From Figure 4, it can be concluded that there is a rapid exothermic reaction between the Zn-Al-Si coating and the steel substrate by promoting the formation of a thin and continuous intermetallic alloy layer at the coating/steel interface. This solid reaction layer is comprised of Fe2Al5, FeAl3, and α(β)-FeAlSi phases[23,24] acting as a barrier preventing the reaction species, probably aluminum, from rapidly reaching the steel substrate. From Figure 5, it can be shown that Ti additions to the bath result in a significant decrease in the average thickness of the intermetallic layer. As can be seen, the average thickness decreased from 1.1 to 0.9 μm. We also note that our experiment result could be confirmed by García et al.,[7,8] which shows that the thickness of Ti causes an additional overall decrease of the alloyed layer thickness from 1.2 to 0.8 μm with Si content of 1.4 wt pct.
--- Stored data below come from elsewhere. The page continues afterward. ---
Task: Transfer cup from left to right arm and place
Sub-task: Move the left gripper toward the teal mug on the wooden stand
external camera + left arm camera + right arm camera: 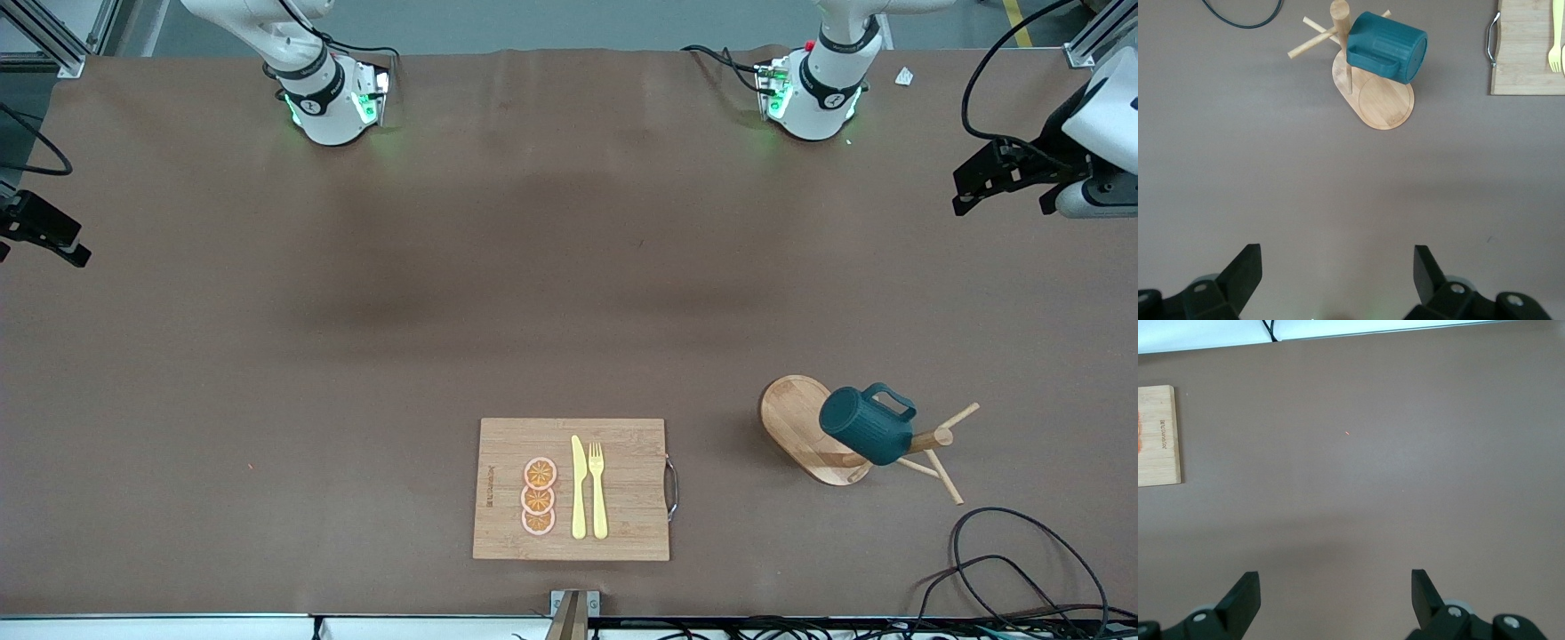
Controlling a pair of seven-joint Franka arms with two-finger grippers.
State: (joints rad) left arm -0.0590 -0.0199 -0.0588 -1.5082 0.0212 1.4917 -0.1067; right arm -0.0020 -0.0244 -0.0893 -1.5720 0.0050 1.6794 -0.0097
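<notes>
The dark teal ribbed cup (867,427) hangs tilted on a peg of a wooden mug tree (793,418), near the front camera toward the left arm's end of the table. In the left wrist view the cup (1386,47) and the tree's oval base (1386,103) lie well ahead of my left gripper (1337,267), which is open and empty high over bare table. In the front view the left gripper (973,188) shows at the picture's edge. My right gripper (1335,590) is open and empty over bare table at the right arm's end, and also shows in the front view (53,236).
A wooden cutting board (631,444) with orange slices (539,496), a yellow knife (579,489) and a yellow fork (597,489) lies near the front edge. Black cables (1022,551) loop at the front corner near the mug tree. The board's edge shows in the right wrist view (1158,433).
</notes>
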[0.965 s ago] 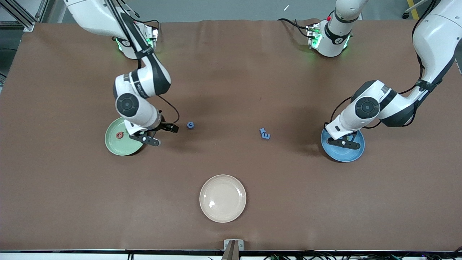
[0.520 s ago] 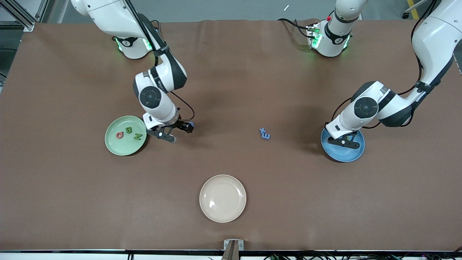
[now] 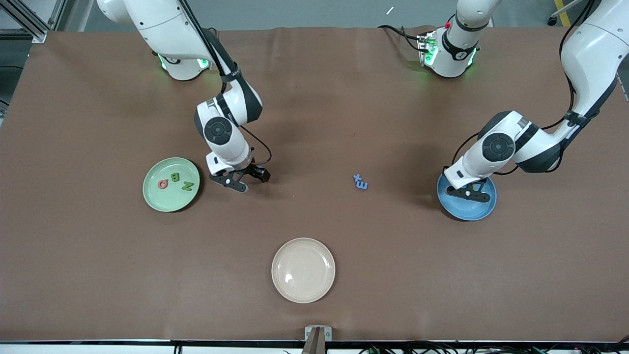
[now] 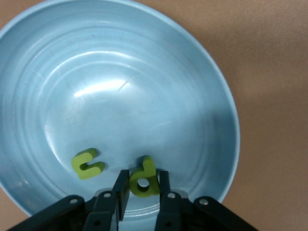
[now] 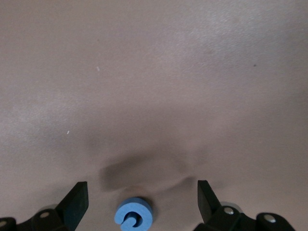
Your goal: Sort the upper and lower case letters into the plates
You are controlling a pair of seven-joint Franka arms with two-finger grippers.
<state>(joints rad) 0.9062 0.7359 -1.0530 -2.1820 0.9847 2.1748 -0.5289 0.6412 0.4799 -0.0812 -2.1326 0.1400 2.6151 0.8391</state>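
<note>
right gripper (image 5: pixel 139 204) hovers, fingers spread, over the blue letter (image 5: pixel 134 214) on the bench; it should centre, then descend. left gripper (image 4: pixel 143 192), over the blue plate (image 4: pixel 202 96), clenches a green letter (image 4: pixel 144 178).

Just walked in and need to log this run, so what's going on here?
Two arms are sorting foam letters into plates. The left tool is shut on a green letter over the blue plate, where another green letter already lies. The right tool hangs open over a blue letter on the table. The green plate holds three letters.
</note>
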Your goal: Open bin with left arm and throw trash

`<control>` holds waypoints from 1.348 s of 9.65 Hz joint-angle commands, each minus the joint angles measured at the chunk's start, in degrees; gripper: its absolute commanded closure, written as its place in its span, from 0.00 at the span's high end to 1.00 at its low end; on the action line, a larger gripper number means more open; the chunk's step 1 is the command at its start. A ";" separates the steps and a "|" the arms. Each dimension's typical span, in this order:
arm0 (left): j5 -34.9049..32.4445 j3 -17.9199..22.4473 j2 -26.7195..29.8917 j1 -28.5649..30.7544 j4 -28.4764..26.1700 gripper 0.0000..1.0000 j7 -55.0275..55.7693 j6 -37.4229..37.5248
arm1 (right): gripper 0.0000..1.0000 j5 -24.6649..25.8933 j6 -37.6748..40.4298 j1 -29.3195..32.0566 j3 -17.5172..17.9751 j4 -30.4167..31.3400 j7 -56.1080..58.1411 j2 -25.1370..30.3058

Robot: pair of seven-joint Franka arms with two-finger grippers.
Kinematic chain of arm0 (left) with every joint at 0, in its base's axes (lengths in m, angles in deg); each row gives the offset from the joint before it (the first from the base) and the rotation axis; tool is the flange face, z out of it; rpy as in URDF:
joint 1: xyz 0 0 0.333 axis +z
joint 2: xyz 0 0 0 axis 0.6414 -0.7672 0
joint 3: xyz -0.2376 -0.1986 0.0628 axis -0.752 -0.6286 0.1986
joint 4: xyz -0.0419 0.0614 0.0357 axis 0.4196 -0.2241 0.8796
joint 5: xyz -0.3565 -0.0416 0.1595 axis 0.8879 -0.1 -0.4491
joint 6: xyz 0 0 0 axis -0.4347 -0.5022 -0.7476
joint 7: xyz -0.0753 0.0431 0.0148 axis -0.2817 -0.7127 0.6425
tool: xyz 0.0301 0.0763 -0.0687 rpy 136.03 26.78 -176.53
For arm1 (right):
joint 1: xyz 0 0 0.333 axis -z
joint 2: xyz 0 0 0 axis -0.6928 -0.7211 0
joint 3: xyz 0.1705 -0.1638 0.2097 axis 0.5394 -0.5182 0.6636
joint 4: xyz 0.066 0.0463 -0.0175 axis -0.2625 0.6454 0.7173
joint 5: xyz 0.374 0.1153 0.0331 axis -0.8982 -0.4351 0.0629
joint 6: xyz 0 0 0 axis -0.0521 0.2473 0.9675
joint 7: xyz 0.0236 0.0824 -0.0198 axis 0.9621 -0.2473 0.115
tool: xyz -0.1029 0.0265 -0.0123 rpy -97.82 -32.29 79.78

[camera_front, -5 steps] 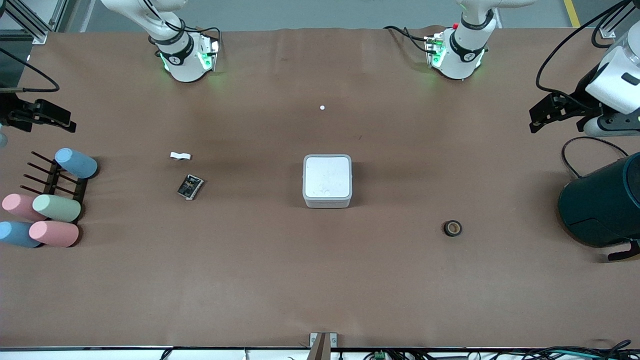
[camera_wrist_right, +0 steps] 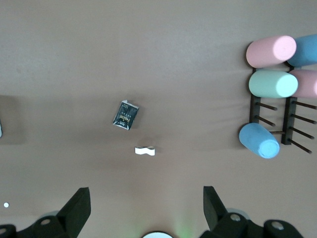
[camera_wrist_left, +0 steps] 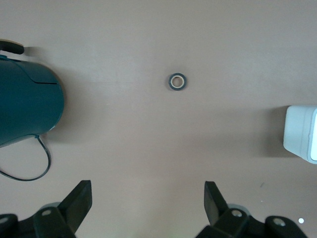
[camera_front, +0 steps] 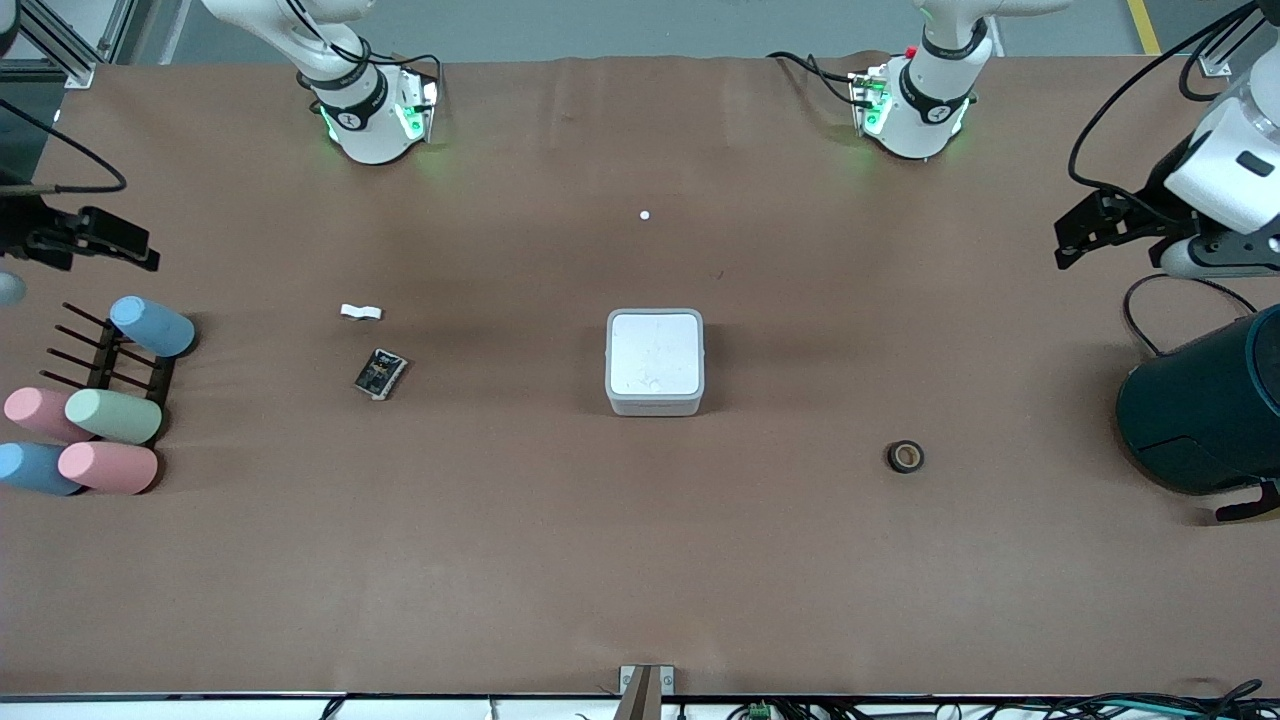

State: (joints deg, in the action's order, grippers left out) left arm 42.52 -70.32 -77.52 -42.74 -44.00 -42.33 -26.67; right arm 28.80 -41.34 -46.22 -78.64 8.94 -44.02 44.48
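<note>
The white-grey bin [camera_front: 655, 362] stands mid-table with its lid shut; its edge shows in the left wrist view [camera_wrist_left: 302, 134]. The black packet [camera_front: 381, 373] [camera_wrist_right: 125, 115] and the white scrap [camera_front: 361, 312] [camera_wrist_right: 145, 150] lie toward the right arm's end of the table. The dark tape roll [camera_front: 905, 457] [camera_wrist_left: 177, 81] lies toward the left arm's end, nearer the front camera than the bin. My left gripper [camera_front: 1068, 243] [camera_wrist_left: 147, 198] is open and empty, up in the air beside the teal cylinder. My right gripper [camera_front: 148, 252] [camera_wrist_right: 146, 203] is open and empty, above the rack.
A large dark teal cylinder [camera_front: 1205, 410] [camera_wrist_left: 27, 106] with a black cable stands at the left arm's end. A dark rack [camera_front: 110, 365] with several pastel cylinders [camera_front: 112, 415] [camera_wrist_right: 272, 83] sits at the right arm's end. A small white dot [camera_front: 644, 215] lies between the arm bases.
Both grippers have shifted slightly in the air. Nothing on the table has moved.
</note>
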 commanded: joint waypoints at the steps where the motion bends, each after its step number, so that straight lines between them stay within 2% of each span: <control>1: 0.37 -4.99 -4.25 -4.69 0.94 1.00 0.92 2.32 | 1.00 -1.05 -5.30 -0.62 -0.07 5.85 -0.90 -1.68; 2: 0.37 -7.37 -7.32 -7.41 1.46 0.95 1.62 1.45 | 1.00 -1.05 -10.65 -1.58 -0.07 10.76 -0.90 -1.68; 3: 0.29 -8.69 -12.05 -10.05 3.99 0.81 1.71 -2.30 | 1.00 -1.14 -15.66 -2.46 -0.07 16.03 -0.98 -1.68; 4: 0.29 -8.88 -17.15 -13.64 5.58 0.59 1.80 -5.12 | 1.00 -2.71 -21.28 -2.47 -0.07 20.18 -1.94 -2.99; 5: -0.32 -8.62 -22.51 -17.42 7.77 0.35 1.72 -10.02 | 1.00 -4.99 -24.82 -2.55 -0.07 21.44 -6.30 -5.70; 6: -1.37 -8.27 -27.43 -20.67 9.27 0.17 1.63 -15.90 | 1.00 -5.10 -25.38 -3.60 -0.07 21.45 -11.13 -8.77; 7: -3.30 -8.18 -31.40 -22.27 9.63 0.07 2.58 -21.88 | 1.00 -5.10 -26.77 -4.83 -0.07 21.62 -15.18 -11.32; 8: -4.28 -8.18 -35.26 -23.59 9.64 0.00 7.21 -27.68 | 1.00 -5.10 -30.62 -5.45 -0.07 23.36 -18.35 -13.52; 9: -4.72 -7.83 -38.61 -25.61 9.81 0.00 13.17 -33.04 | 1.00 -5.10 -35.79 -6.59 -0.07 26.34 -20.30 -14.85; 10: -6.20 -7.92 -40.91 -26.76 10.07 0.00 14.01 -37.71 | 1.00 -6.14 -42.80 -6.42 -0.07 30.29 -22.93 -15.30; 11: -6.39 -7.83 -42.23 -27.73 10.16 0.00 14.63 -39.58 | 1.00 -6.67 -50.27 -6.68 -0.07 35.02 -24.61 -15.30; 13: -6.39 -7.92 -42.07 -27.83 9.99 0.00 18.13 -39.60 | 1.00 -9.21 -55.17 -7.04 0.02 37.71 -27.59 -17.22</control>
State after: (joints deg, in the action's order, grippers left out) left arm 36.86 -78.50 -119.23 -70.02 -35.25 -26.59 -66.35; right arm 21.56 -94.51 -52.74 -78.53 44.44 -68.80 26.73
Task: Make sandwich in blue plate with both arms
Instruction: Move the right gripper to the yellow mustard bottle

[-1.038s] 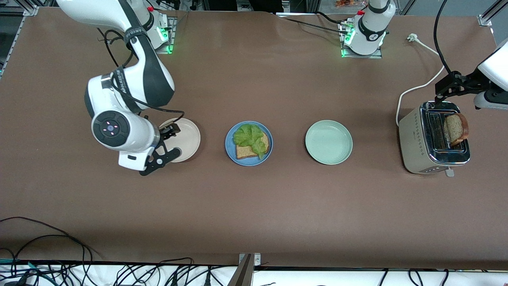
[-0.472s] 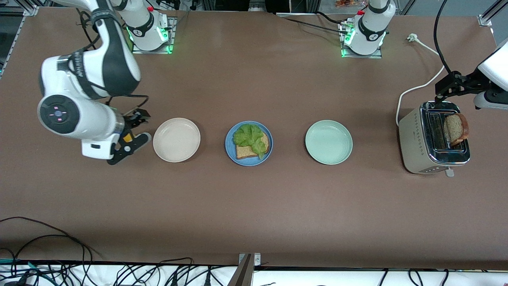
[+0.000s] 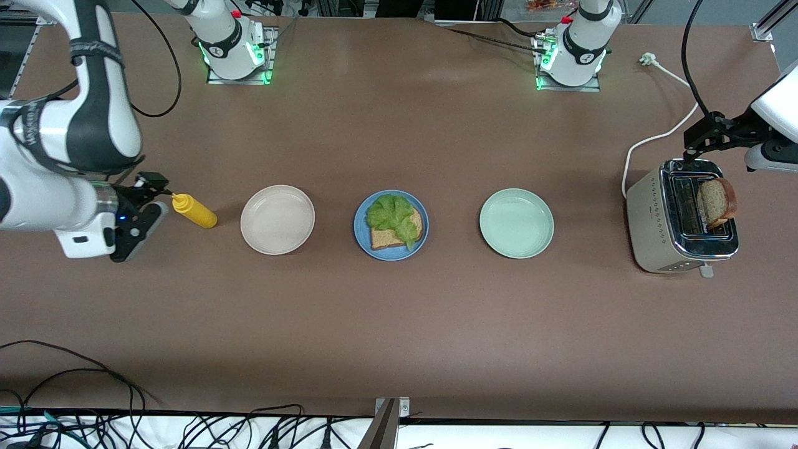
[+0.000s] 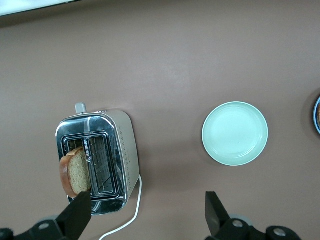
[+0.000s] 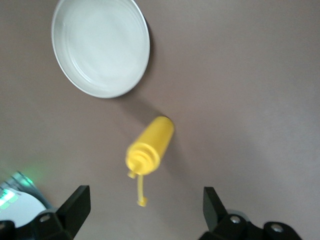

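Robotics lab, tabletop test bench — not a kitchen. Two white arms bolted to metal base plates (image 3: 235,59) with green status lights; brown mat-covered table (image 3: 399,324) framed by aluminium rails; loose black cables (image 3: 93,424) tangled along the camera-side edge. Kitchen props only — a toaster (image 3: 679,218), plates, a yellow squeeze bottle (image 3: 194,211) — set out in a row.

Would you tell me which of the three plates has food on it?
The blue plate, between the beige plate and the mint-green plate, holds bread and lettuce.
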Controlling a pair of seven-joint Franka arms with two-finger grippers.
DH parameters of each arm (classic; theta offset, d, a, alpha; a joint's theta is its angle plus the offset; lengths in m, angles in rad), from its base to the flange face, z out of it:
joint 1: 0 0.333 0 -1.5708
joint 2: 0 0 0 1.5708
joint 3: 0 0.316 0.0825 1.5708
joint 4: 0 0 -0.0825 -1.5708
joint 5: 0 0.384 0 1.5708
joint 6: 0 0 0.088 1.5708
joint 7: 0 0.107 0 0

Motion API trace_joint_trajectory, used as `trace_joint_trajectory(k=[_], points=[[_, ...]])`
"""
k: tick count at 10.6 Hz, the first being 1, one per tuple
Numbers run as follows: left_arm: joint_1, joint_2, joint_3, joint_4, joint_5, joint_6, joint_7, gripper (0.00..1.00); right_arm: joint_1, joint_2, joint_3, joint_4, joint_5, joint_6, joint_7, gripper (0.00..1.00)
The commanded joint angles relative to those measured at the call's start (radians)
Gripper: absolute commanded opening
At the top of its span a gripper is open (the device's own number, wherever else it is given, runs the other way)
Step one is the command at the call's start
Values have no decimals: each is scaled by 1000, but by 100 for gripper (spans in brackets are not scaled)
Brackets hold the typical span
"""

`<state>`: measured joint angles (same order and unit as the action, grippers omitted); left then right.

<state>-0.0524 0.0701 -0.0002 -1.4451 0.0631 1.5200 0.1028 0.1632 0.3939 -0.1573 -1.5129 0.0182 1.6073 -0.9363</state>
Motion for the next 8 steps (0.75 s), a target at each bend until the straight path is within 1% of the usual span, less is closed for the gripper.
trace_joint_trajectory(k=[1, 2, 3, 4, 5, 6, 7, 8], points=[[5, 8, -4, 26, 15, -17, 8, 100, -129, -23, 13, -102, 3, 161, -293, 100], [5, 8, -4, 26, 15, -17, 9, 100, -158, -15, 13, -118, 5, 198, -388, 100], [5, 8, -4, 26, 15, -17, 9, 100, -183, -3, 13, -130, 6, 219, -441, 100], [8, 8, -4, 26, 15, -17, 9, 100, -209, 8, 13, -165, 6, 255, -470, 100], [8, 8, -4, 26, 15, -17, 9, 100, -229, 19, 15, -212, 32, 322, -542, 100], [8, 8, -4, 26, 15, -17, 9, 100, -246, 37, 13, -260, 137, 385, -668, 100], [8, 8, -4, 26, 14, -17, 9, 100, -257, 43, 12, -301, 257, 401, -784, 100], [8, 8, -4, 26, 14, -17, 9, 100, -264, 54, 12, -326, 319, 404, -842, 100]])
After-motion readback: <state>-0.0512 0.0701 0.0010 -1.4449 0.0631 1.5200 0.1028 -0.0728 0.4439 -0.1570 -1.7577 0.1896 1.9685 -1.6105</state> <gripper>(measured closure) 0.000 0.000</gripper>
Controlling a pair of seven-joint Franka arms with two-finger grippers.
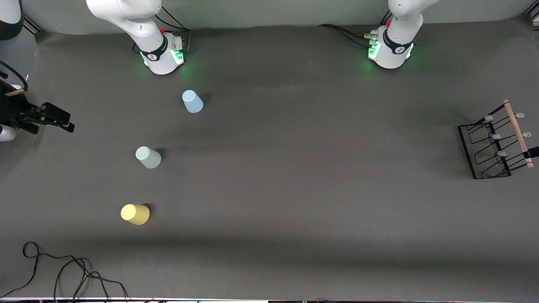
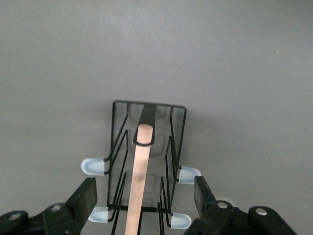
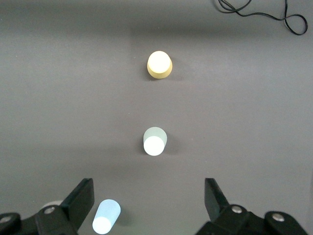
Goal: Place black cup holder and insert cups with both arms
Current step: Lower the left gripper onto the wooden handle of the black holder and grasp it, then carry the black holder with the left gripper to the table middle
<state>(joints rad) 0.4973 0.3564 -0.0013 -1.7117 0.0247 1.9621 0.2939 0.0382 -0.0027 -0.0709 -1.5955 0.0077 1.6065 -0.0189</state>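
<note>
The black cup holder [image 1: 518,134] stands on the table at the left arm's end, its wood handle on top. In the left wrist view my left gripper [image 2: 145,193] is open over the holder [image 2: 138,166], one finger on each side of the handle, clear of it. It is almost wholly outside the front view. The light blue cup [image 1: 192,101], the mint cup [image 1: 148,157] and the yellow cup [image 1: 135,214] stand apart, narrow end up, toward the right arm's end. My right gripper [image 3: 149,196] is open and empty, high above the table beside the blue cup [image 3: 106,217].
A loose black cable [image 1: 63,269] lies at the table corner nearest the front camera, at the right arm's end. The arms' bases [image 1: 162,54] [image 1: 391,50] stand along the edge farthest from that camera. Dark grey cloth covers the table between cups and holder.
</note>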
All preceding results indicate that our experimental result is consistent with the prediction result of the first-principles calculation. Furthermore, more uniform and thinner alloyed layers are expected to improve the performance of coated steel strips during sheet metal forming operations. The present results not only help to predict and clarify the experimentally observed Ti addition reducing the thickness of the intermetallic layer in the Al-Zn-Si coating, but may also help to design other types of hot-dip coating for practical applications in the building and auto industry.

4 Conclusions

In conclusion, the first-principles method was used to investigate the effect of Ti addition on the thickness of the intermetallic layer in hot-dip Al-Zn coating. The optimized geometric configurations, total energy, and electronic charge distributions for the Ti substitution in Fe2Al5 and FeAl3 phases were calculated. The results indicated that the most favorable sites for Ti substitution in both Fe2Al5 and FeAl3 phases are Al positions. Bonding energy, charge density, and DOS results show that additional Ti will grab electronic charges from Al atoms and form bonds with neighboring Al, which will prevent the interaction between Fe and Al and reduce the growth of Fe-Al intermetallic layers. Meanwhile, an experiment was performed to validate the prediction results of first-principles successfully.

We deliberately chose to study Ti addition as the dopants’ effect on the thickness of the intermetallic layer, because that could influence the adhesion of the coating. In fact, we are now extending our investigations to the interface of the alloy layer/substrate, and we plan to report on these new results in the near future.